Our process at Fresh Tracks Farm follows a cyclical pattern throughout the year. We’re always wonderfully busy, but most importantly – we enjoy the diversity of our work life.
In the Winter, while the vines lay dormant, we reflect on the past season and plan for the next. It’s the perfect time for maintaining equipment and reviewing ways in which we might improve our efficiency. Life in the winery is busy, too. Barrels are emptied and refilled, wines are blended and refined, and plans are put in place to assure that we’ll have enough tank space for the new vintages. Up on the farm, we tap maple trees, stack wood, and – just as the winter starts to thaw – we make our way out into the vineyards to prune back the grapevines.

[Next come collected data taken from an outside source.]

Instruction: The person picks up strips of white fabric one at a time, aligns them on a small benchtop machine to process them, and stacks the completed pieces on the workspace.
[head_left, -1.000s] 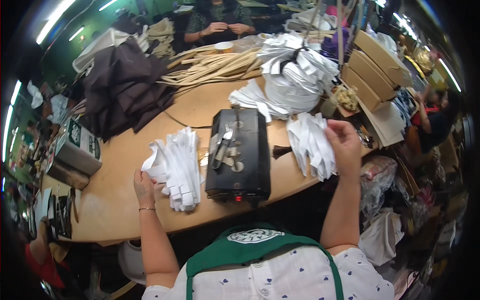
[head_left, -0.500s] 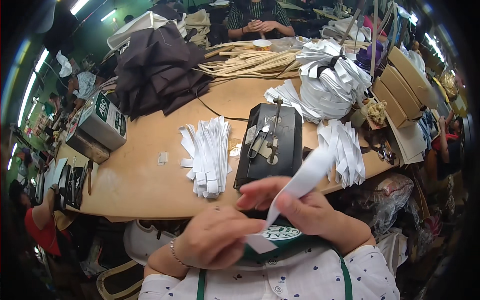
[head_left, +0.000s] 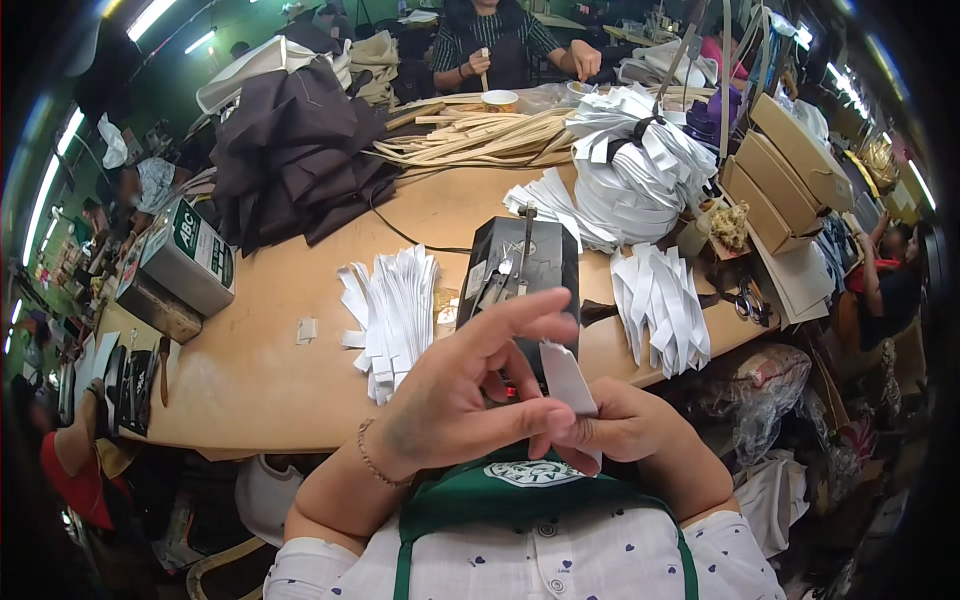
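Observation:
A white fabric strip (head_left: 568, 378) stands folded between the thumb and fingers of my right hand (head_left: 635, 425), just in front of the table edge. My left hand (head_left: 450, 390) is beside it. Its forefinger stretches past the strip's top while its thumb touches the strip close to my right thumb; some of its other fingers are partly hidden. Behind my hands sits a black box-shaped device (head_left: 490, 240) with a metal arm and clip on top. One bundle of white strips (head_left: 392, 320) lies left of the device, another bundle (head_left: 660, 305) to its right.
A large tied bundle of white strips (head_left: 640, 185) is farther back. Dark fabric (head_left: 295, 155) is heaped at the back left, above a metal can (head_left: 190, 250). Tan strips (head_left: 480, 137) lie before a co-worker (head_left: 490, 45). Scissors (head_left: 750, 300) and cardboard boxes (head_left: 770, 190) are at right.
My left hand has risen and spread its forefinger, leaving the strip's lower end. The strip, formerly extended up to the right, now looks folded short in my right hand. The co-worker's hands have separated.

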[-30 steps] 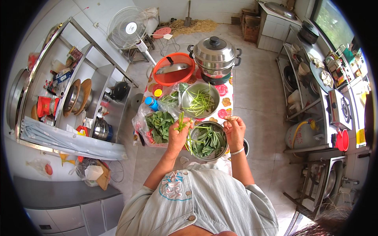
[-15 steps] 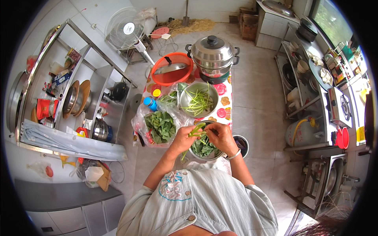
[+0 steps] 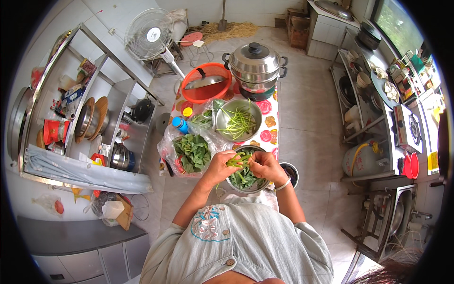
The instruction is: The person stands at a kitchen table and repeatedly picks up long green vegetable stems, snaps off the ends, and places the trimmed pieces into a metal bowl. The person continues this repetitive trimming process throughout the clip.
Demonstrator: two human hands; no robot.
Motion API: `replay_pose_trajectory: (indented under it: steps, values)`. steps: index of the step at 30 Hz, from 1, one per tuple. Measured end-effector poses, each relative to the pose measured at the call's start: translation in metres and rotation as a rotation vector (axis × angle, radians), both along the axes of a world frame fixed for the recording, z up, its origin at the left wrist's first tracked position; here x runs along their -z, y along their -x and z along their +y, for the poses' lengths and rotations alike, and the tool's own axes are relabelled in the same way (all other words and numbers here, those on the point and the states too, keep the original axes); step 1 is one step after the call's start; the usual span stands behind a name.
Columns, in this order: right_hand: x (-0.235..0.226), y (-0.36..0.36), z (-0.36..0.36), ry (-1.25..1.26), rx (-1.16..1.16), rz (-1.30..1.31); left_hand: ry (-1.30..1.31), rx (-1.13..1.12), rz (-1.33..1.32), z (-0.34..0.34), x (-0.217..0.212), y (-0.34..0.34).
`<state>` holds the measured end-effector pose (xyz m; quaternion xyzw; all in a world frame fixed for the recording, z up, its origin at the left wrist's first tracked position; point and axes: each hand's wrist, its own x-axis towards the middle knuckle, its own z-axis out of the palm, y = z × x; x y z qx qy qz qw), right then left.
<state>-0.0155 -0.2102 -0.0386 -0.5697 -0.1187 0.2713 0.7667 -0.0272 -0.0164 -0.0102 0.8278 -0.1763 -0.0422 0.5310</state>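
The left hand (image 3: 218, 166) and the right hand (image 3: 266, 165) meet over a metal bowl (image 3: 246, 179) of greens at the near end of a small table (image 3: 272, 124). Both hands pinch the same green stem (image 3: 236, 161), which runs between their fingertips just above the bowl. Left of the left hand, touching the bowl's side, lies a clear plastic bag of leaves (image 3: 190, 152). Beyond the hands stands a second bowl (image 3: 239, 119) holding thin green stalks, then a steel pot (image 3: 255, 64).
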Motion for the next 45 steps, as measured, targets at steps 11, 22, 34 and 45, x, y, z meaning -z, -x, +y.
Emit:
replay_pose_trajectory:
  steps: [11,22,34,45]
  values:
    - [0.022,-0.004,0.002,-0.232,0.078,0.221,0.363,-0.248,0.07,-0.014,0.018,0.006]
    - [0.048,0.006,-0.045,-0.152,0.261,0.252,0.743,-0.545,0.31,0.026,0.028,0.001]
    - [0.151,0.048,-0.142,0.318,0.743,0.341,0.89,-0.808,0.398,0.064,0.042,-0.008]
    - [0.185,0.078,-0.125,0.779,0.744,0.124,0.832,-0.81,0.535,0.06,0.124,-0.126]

In early Spring, while hidden away from the muddy roads and chilly winds of a fading winter, we bring buckets and buckets of sap down to our roundhouse for boiling in our wood-fired arch. Not only will we produce deliciously sweet maple syrup, but we also produce a concentrated batch for our signature maple wine. Soon after, when the warmth of April and May waft across the state, tender buds start to appear on our grapevines. We witness our vintage come to life in the form of flower clusters, tucked inside the newly emerging shoots. There’s a lot of compost-spreading and the collection of vine clippings also to be done.
Summer is spent combing, tying, and adjusting the vines so that the fruit stays evenly exposed to the sun. We bottle new vintages, taste different blends, and tend to our gardens and flowers up on the farm. In the tasting room, we sample out wines, educate guests about our many varieties, and provide fun and engaging events for all to enjoy.
In the Fall, is harvest. A period of three to six weeks where we traipse across every inch of our vineyards, snipping bunches of grapes away from the vine, loading them onto a tractor, and crushing them into juice down in the winery. Our winemakers immediately begin transferring the juices into various individual tanks, while everyone else continues to collect the remaining grapes. It is easily one of the busiest times of year for us, but there the feeling of satisfaction we get once the harvest is complete makes all the hot, tiring afternoons worth it.